Status: Gettin' there.

Sid and the Last Five Years

He Did Not Feel.

The birds outside wrote a song, and the smell of cold, damp laundry filled the house; the smell of mold. I looked over at the closet, and then glared back at the growing heap of clothing placed on the floor. Stained shirts upon dirty pants, clothes piled and intertwined in a mountain of madness. The clothing absorbed droplets from the leaky ceiling; the smell of mold, an atmosphere that was like a child's swimming pool left from the summer, to rot alone in the fall and winter.
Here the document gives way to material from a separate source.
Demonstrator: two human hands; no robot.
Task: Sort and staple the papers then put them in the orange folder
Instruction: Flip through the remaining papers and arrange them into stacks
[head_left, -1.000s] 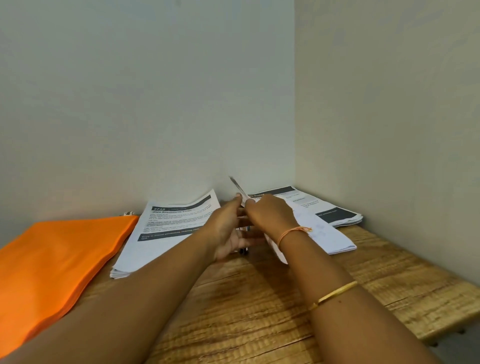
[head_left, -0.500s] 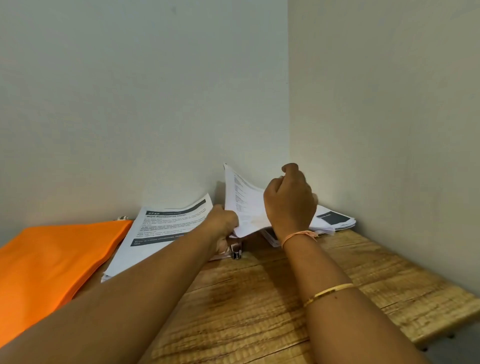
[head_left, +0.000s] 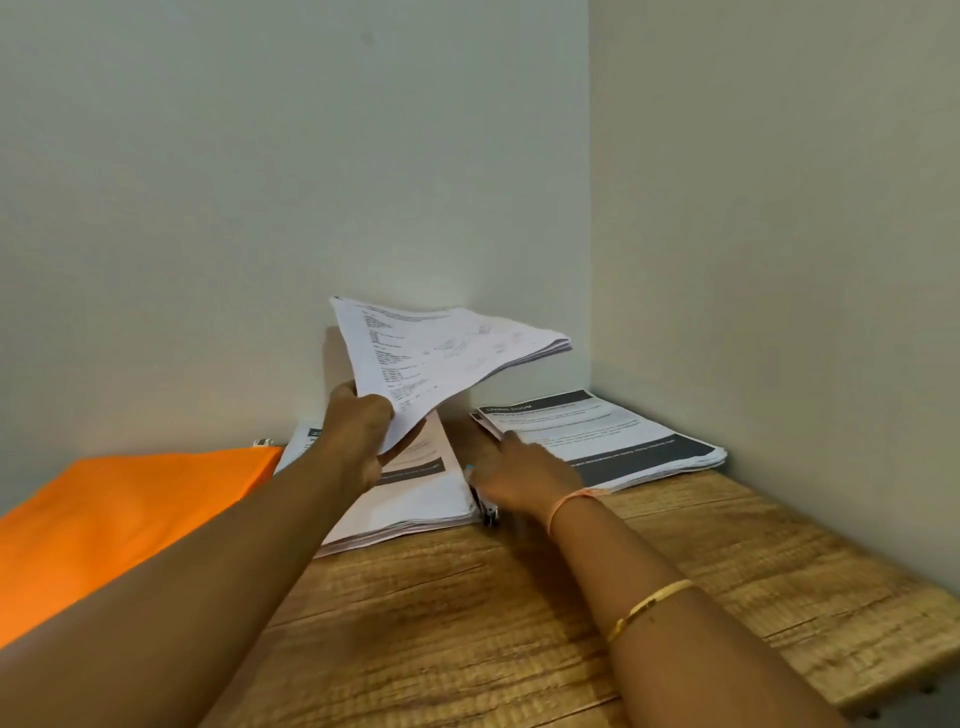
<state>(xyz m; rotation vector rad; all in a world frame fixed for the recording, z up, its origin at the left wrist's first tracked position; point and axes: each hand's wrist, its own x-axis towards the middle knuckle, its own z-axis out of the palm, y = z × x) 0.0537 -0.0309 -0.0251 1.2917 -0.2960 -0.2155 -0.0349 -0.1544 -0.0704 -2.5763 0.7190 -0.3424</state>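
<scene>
My left hand (head_left: 361, 439) pinches the near corner of a set of printed papers (head_left: 441, 353) and holds it up in the air in front of the wall. Under it lies a paper stack (head_left: 415, 499) on the wooden table (head_left: 493, 623). My right hand (head_left: 519, 473) rests low on the table between that stack and a second stack (head_left: 613, 436) with a dark header, its fingers touching the second stack's near corner. A stapler (head_left: 488, 512) shows partly below my right hand. The orange folder (head_left: 114, 514) lies flat at the left.
Two walls meet in a corner right behind the stacks. The table's right edge (head_left: 883, 691) runs close to the right wall. A small white thing (head_left: 264, 442) peeks out behind the folder.
My right hand has let go of the papers and dropped to the table by the right stack. My left hand now holds the papers alone, raised higher.
</scene>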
Adam slept hard, he never twitched as I crept into his room and shut off his obnoxious alarm that blared throughout the house. His sweet face with plush tender lips never moved, and I exited his bedroom. He never slept as long as this, his odd sleeping schedules, if I hadn't known any better I'd think he had insomnia. But now he was sleeping, and that's all I could ask for. I was content that he was asleep, having a brother with Smith Magenis could be a pain in the ass sometimes, the constant crying over such a silly, minute issue, his aggressiveness whenever something was wrong, or the outbursts, the tantrums- Oh, the tantrums were the worst.

Mom had left this morning, I heard her car pull out around the early hour of six, just when the sun was beginning to rise and the dew beginning to have that wet, forest smell that is so often does. I didn't have to see her to know she was running on empty; that alcohol was the only reason she wanted to live anymore. She attempted to block all weaknesses from me, as if she weren't that eroding brick wall that would soon tumble down. She knew it and I knew it; she knew I knew it.

It was all because of Dad; and it was because of Mom because of Dad. I didn't feel sympathy for the woman when everything was going swell until she took her drunken addiction to a new level, and made the man snap. Underneath all his evil, I feel sorry for him, because I knew what drove him to that point. And it was the woman sitting at the stools, demanding more, drinking more.

*

I saw him a lot. His lips were always dry and cracked, like a sidewalk that had had heat beaming on it for years on end. His breath wreaked of what smelled like fire. A deep, burning fire it was, embers always slightly alive. When he wasn't breathing it was charcoal. When I didn't give him that fuel, it was charcoal. Those eyes, black like night, dead as if he had been licking the rotting flesh off a corpse six feet under. I never felt his touch when I felt sane, only when I was alone, staring at his house, those open doors. Those open, -closet- doors.

He looked like some man who would take a child off the street and take her for a joyride, then brutally rape and murder her- No, it was worse. He looked like some man who would shoot a child for the enjoyment and the murderous high he craved- No, it was still worse. He looked like a man who would -eat- a child, not to be murderous, not for the high, because something that is not living, something that is not real, yet surreally evil, does not feel. Those deep pits inside him where the internal organs should be, where his blood would run and his heart would beat, lay nothing but a black, burning pit of fire. A fire that was hungry.

He would lunge for my mouth, for my face, for my throat; he would lunge. He was the leftovers from the sweet taste of desert that night, that stayed in the back of the fridge to decompose until soon, that desert you once enjoyed a bite of, was nothing more than a lump collecting mold and other bacteria. He wasn't my dad, he didn't resemble my dad in the slightest bit. He was this evil, dark thing that survived off fear, regret, bad memories. He talked to me frequently, mocking me, humiliating me, twisting my emotions and braiding them into apathy.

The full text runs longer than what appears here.